Thanks, I still wish I had my iPhone, the video editor was better, even though the camera is better on my Samsung, the video editor sucks. 

Dozer is doing very well since the calcium issue and now eats even when he's shedding. A pound of turkey only lasts 5 days plus 5-6 mice a week.
Now to build a cage outside for him to go in for an hour or two


----------



## Walter1 (May 21, 2016)

Nothing beats outside.


----------



## DangerousDann (May 24, 2016)




----------



## Walter1 (May 24, 2016)

DangerousDann said:


>


Total film noire with the music and fog.


----------



## DangerousDann (May 24, 2016)

Walter1 said:


> Total film noire with the music and fog.


LOL, after you said that, I got inspired to do a Film Noir version of Dozer Diaries


----------



## Walter1 (May 25, 2016)

DangerousDann said:


> LOL, after you said that, I got inspired to do a Film Noir version of Dozer Diaries


An introspective piece. Existential look at the meaning of life.
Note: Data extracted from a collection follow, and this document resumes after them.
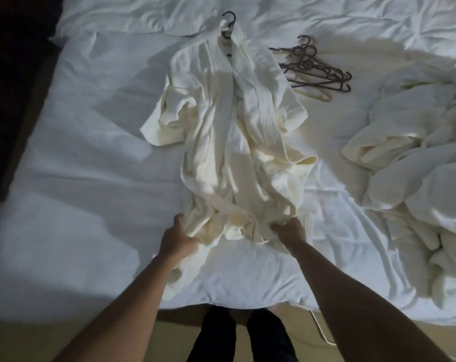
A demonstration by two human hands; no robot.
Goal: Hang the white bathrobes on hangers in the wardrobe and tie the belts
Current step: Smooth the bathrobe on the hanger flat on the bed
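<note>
A white bathrobe (221, 121) lies lengthwise on the bed (78, 158), its collar on a dark hanger (228, 20) whose hook points to the far side. Its belt (228, 209) crosses the lower part of the robe. My left hand (178, 237) grips bunched robe fabric at the near left. My right hand (289, 229) grips the fabric at the near right. Both hands hold the robe's lower end close to the bed's front edge.
A heap of spare dark hangers (314, 67) lies on the bed right of the robe's shoulder. More crumpled white robes or bedding (417, 158) are piled along the right side. Pillows (143, 14) line the far edge. My legs stand at the bed's foot.
</note>
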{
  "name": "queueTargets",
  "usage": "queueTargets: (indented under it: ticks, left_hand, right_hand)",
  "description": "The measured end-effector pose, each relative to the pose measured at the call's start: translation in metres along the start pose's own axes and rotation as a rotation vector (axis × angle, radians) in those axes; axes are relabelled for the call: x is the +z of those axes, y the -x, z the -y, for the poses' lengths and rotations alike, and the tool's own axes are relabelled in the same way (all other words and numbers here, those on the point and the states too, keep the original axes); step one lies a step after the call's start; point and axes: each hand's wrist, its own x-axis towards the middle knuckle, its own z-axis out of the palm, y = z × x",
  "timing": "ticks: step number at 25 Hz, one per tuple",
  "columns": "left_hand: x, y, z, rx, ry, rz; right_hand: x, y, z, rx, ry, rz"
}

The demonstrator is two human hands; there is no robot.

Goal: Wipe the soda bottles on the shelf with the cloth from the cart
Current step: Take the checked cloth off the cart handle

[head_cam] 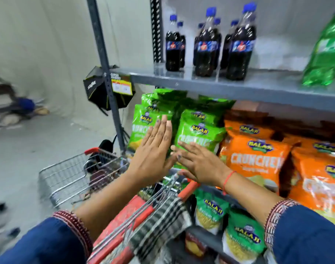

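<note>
Several dark cola bottles (206, 46) with blue caps stand on the upper grey shelf (210, 83), and a green soda bottle (326, 54) leans at its right end. A black-and-white checked cloth (159, 223) hangs over the near rim of the wire cart (67, 178). My left hand (155, 149) and my right hand (197, 161) are both flat and empty, fingers stretched out, held above the cart in front of the green snack bags. The fingertips of the right hand nearly touch the edge of the left palm.
Green snack bags (199, 130) and orange snack bags (258, 157) fill the middle shelf, with more green packets (212, 212) lower down. A grey shelf upright (107, 73) carries a black hanging item (98, 88). A red packet (130, 208) lies in the cart. Clutter lies on the floor at left.
</note>
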Motion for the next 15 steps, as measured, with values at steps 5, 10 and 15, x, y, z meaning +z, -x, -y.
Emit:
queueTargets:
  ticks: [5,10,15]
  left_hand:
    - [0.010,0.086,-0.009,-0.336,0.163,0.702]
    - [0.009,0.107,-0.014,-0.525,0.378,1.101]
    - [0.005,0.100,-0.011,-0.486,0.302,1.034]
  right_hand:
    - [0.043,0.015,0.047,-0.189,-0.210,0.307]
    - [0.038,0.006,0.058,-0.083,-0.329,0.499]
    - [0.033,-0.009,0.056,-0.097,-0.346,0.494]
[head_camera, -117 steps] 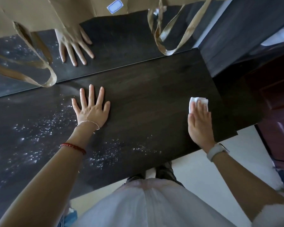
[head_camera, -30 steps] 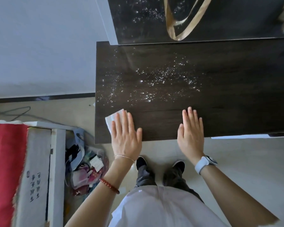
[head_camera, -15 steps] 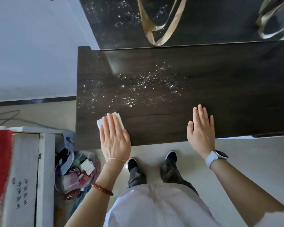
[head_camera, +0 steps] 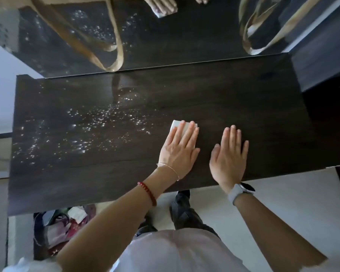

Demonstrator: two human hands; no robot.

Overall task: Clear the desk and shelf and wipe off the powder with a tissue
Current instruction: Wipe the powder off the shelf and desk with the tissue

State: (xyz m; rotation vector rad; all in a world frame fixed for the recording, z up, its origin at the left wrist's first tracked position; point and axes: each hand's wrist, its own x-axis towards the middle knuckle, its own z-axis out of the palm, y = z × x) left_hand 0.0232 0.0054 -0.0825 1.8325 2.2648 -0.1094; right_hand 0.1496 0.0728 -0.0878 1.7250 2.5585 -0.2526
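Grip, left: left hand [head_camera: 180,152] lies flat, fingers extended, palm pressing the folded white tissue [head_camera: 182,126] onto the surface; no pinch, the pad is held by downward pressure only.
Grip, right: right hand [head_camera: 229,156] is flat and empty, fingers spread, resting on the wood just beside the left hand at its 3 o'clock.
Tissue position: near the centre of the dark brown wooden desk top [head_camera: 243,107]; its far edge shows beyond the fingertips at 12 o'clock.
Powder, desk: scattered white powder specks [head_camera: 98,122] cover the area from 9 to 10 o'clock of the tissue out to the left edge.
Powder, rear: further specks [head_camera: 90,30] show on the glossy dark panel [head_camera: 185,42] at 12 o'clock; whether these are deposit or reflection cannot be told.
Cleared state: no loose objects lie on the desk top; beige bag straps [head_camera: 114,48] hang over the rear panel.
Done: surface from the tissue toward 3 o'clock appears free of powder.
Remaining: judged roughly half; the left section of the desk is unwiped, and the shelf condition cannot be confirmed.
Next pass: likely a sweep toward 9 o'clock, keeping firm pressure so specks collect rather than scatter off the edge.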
Nominated for two important awards at Cannes 2016. Ladies and gentlemen, presenting Dozer the Tegu. (Raucous applause).


----------



## DangerousDann (May 30, 2016)




----------



## Walter1 (May 30, 2016)

Seems like just yesterday he was a whipper. Oh wait, it about was!!!!!


----------



## DangerousDann (May 30, 2016)

Walter1 said:


> Seems like just yesterday he was a whipper. Oh wait, it about was!!!!!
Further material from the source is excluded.